Exercise instructions: Copy out each line of the data that contains "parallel".

(Extracted data entries)
################
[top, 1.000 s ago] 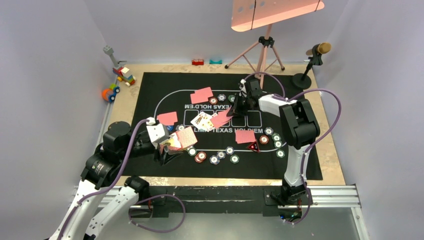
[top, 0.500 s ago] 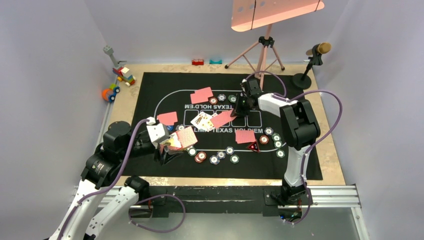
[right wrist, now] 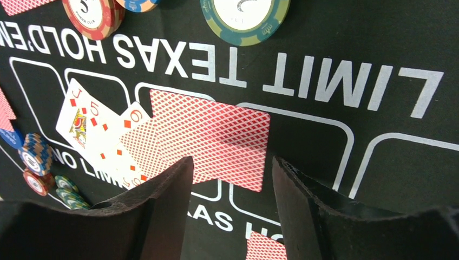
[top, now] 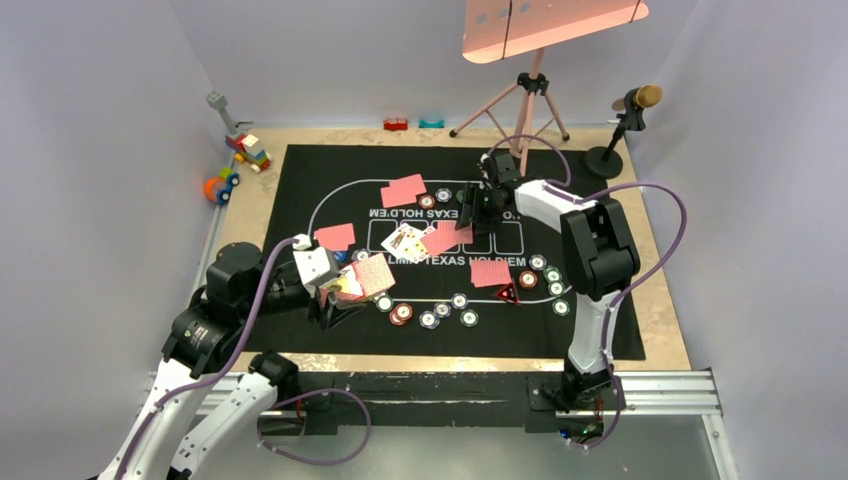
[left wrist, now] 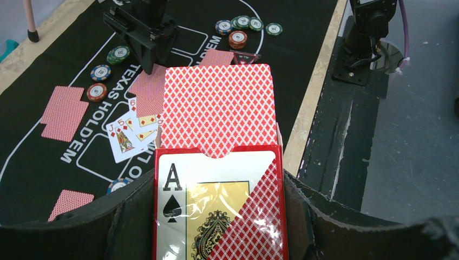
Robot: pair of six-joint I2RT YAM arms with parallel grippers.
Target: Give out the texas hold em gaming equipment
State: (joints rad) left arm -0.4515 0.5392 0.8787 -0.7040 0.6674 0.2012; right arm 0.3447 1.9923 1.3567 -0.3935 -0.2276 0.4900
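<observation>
- black mat (top: 330, 165) covers most of the table (top: 662, 310); "LIMIT TEXAS HOLD'EM" print across its middle.
- right arm (top: 590, 245) reaches out to the far-centre of the mat. right gripper (right wrist: 231, 165) sits low over the print, released: jaws apart, nothing between them.
- left arm (top: 215, 320) is folded at the near-left edge of the mat. left gripper (left wrist: 216, 201) is clamped on the card box (left wrist: 216, 230) by its sides, ace-of-spades face toward the wrist cam.
- toy blocks (top: 248, 150) sit off the mat, at the far-left corner of the table.
- deck (left wrist: 216, 108), pink-backed, sticks up out of the open top of the card box.
- face-down card (right wrist: 216, 138) lies flat on the mat just ahead of the right fingers, one edge over the face-up cards (right wrist: 89, 127) (J, 5, 6, fanned), mid-mat.
- more backs-up cards on the mat: far pair (top: 403, 190) overlapping, left card (top: 335, 236) beside the left gripper, right card (top: 490, 272) near the right arm's side.
- red triangular marker (top: 508, 294) sits at the near corner of the right card; contact hard to tell.
- chips (top: 430, 318): loose arc along the near side of the print, a cluster on the right by the right arm, a few at the far side beside the far pair. All flat on the mat.
</observation>
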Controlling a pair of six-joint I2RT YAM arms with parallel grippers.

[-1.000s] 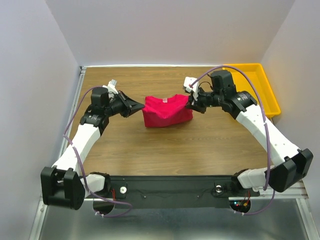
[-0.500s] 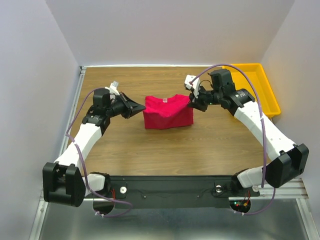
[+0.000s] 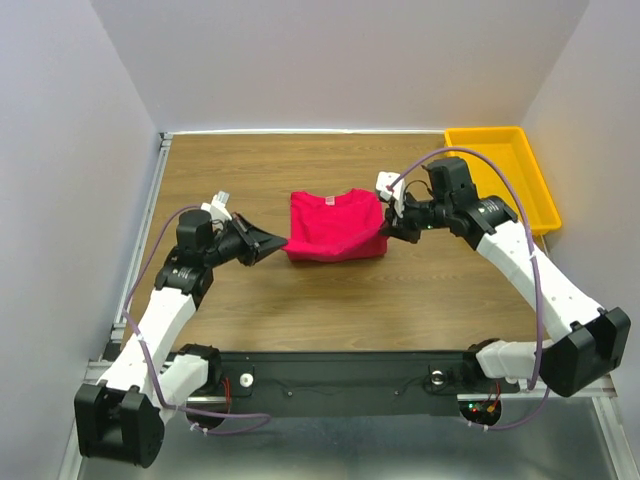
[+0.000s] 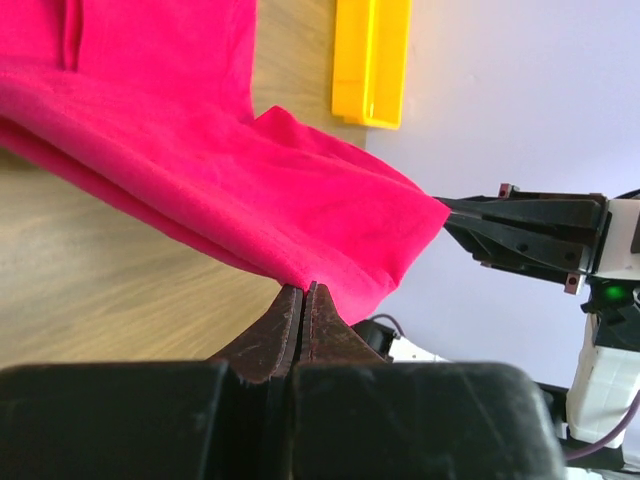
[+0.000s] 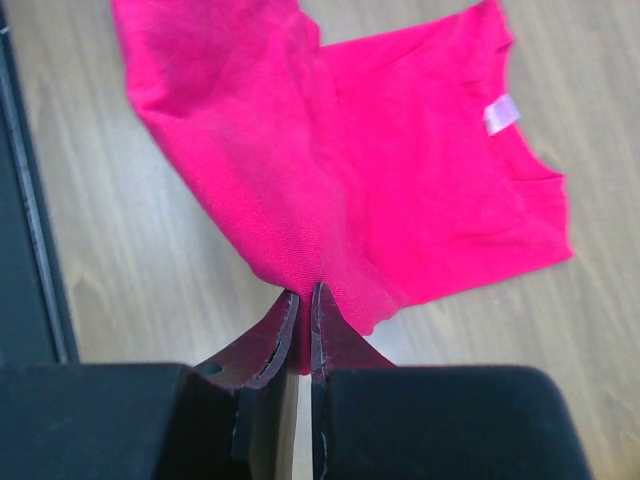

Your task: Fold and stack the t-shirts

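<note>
A crimson-pink t-shirt (image 3: 335, 226) lies partly folded in the middle of the wooden table, collar and white neck label (image 5: 500, 113) toward the far side. My left gripper (image 3: 281, 243) is shut on the t-shirt's near left edge; in the left wrist view the cloth (image 4: 250, 190) rises from its closed tips (image 4: 304, 290). My right gripper (image 3: 386, 234) is shut on the near right edge, with fabric (image 5: 330, 170) pinched between its tips (image 5: 304, 293). The near edge hangs stretched between the two grippers, lifted off the table. The right gripper (image 4: 450, 212) also shows in the left wrist view.
A yellow tray (image 3: 523, 172) stands at the back right corner of the table, also seen as a yellow rim (image 4: 372, 60) in the left wrist view. Grey walls close in the table on three sides. Bare wood (image 3: 400, 290) lies in front of the t-shirt.
Both grippers have pulled the t-shirt's held edge toward the near side, the left arm moving back and down. The cloth now spreads flatter and wider than a second ago.
</note>
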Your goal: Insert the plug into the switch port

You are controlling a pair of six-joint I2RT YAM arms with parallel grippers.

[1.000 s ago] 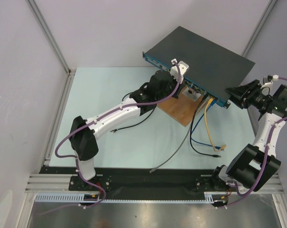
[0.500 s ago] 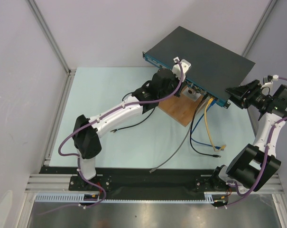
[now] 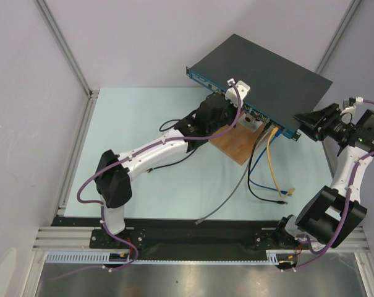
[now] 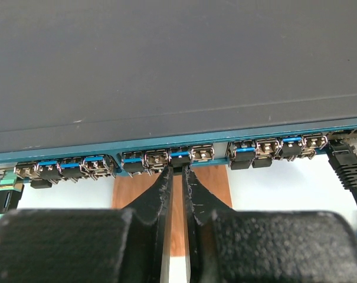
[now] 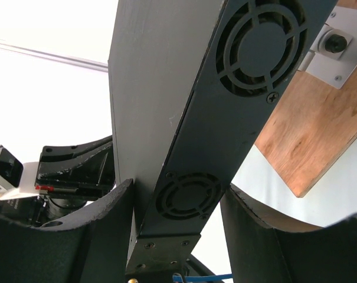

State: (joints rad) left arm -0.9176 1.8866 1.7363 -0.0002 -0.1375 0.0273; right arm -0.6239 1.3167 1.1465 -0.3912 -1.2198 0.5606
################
Exercise result:
Robot: pair of six-joint I2RT YAM arms with parallel grippers.
Controlling a pair of six-joint I2RT YAM arms with parallel grippers.
You are controlling a pair of six-joint I2RT YAM arms with parallel grippers.

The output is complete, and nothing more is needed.